Cuboid and aggressively urban in appearance, this 22-room luxury lodge is a modernist-inspired glass box perched on a cliff overlooking a swathe of tropical jungle northwest of Quito (the transfer is two to three hours). At the end of an unsealed road that passes through the remote rural villages of Pacto and Pactoloma, it opened in April after 20 months of careful design work and construction.

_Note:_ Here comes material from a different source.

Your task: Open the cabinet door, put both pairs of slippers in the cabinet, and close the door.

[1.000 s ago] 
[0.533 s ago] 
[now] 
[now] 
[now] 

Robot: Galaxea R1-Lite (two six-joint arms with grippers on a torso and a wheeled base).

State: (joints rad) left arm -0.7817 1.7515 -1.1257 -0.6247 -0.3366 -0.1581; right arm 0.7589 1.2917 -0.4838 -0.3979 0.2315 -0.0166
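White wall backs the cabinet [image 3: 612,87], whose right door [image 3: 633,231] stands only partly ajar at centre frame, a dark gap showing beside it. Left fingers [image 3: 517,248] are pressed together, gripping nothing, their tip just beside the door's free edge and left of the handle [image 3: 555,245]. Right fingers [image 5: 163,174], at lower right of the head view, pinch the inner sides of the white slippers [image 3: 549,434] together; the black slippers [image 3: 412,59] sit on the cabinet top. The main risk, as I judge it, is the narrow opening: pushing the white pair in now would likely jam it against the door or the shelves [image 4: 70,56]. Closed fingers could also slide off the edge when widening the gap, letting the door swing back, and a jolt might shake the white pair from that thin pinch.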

For architect Alfredo Ribadeneira, the guiding concept for the US$7.5 million project was to create a contained and protective 'cocoon' set amid dense tropical cloud forest. The challenge was to build in the middle of the forest far from any major centre without seriously affecting the environment. To this end, as much of the steel structure that could be pre-assembled was put together in Quito and then transported to the site. The location of the hotel is a narrow ledge on the spine of a hill, where the topography determined its overall form.
Throughout, floors paved with handsome grey porcelanato tiling, exposed tubing and staircases in a warm rust colour hint at a neo-industrial design. Huge panes of tempered glass in the restaurant and in guest rooms afford visitors a window to the cloud forest. Climb to the top of the observation tower a few hundred metres walk from the entrance and look down: Mashpi Lodge barely emerges from the canopy; all that striking design is subsumed by its surroundings.

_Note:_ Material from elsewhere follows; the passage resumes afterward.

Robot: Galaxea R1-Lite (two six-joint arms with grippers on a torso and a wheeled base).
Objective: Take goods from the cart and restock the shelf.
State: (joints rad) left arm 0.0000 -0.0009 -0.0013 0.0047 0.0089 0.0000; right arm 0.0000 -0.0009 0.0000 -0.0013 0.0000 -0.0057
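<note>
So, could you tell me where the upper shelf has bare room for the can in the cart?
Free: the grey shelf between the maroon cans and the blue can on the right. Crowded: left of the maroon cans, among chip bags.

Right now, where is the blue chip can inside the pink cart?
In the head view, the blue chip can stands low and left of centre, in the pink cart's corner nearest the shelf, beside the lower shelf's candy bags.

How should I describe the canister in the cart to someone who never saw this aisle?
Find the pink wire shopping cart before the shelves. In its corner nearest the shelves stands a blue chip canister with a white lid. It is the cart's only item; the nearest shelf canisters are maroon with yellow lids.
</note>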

If the design concept seems pared down, Diego Arteta, the hotel's interior designer, has not skimped on comfort or quality. The standard rooms are very smart, with king-sized beds with orthopaedic mattresses, and stylish wood furnishings and a bamboo-and-glass decor. All rooms feature Hansgrohe-designed showers, 600-thread cotton sheets, a pillow menu, rugs by Nani Marquina, plush armchairs, luxuriant fabric blinds, and designer desks and upright lamps. The wooden bed heads are lined with hidden LED lights that provide a tranquil, soothing ambience. The three suites are more spacious, featuring Philippe Starck baths.
Mashpi is a sister to Quito's super-lavish Casa Gangotena hotel. This relationship allows it to offer the kinds of cuisine and service you would normally expect only in city-centre four- and five-star properties. Chef David Barriga prepares Ecuadorian- and Peruvian-style ceviches, fabulous seafood tapas, and Ecuadorian dishes based on yucca, plantain and quinoa. He also makes sublime pastas and signature dishes such as red tuna in sal prieta crust (a mixture of roasted peanuts, salt and corn, ground and mixed in with various spices) with coconut and ginger sauce, and grilled striploin with sweet corn humitas (traditional Andean wraps).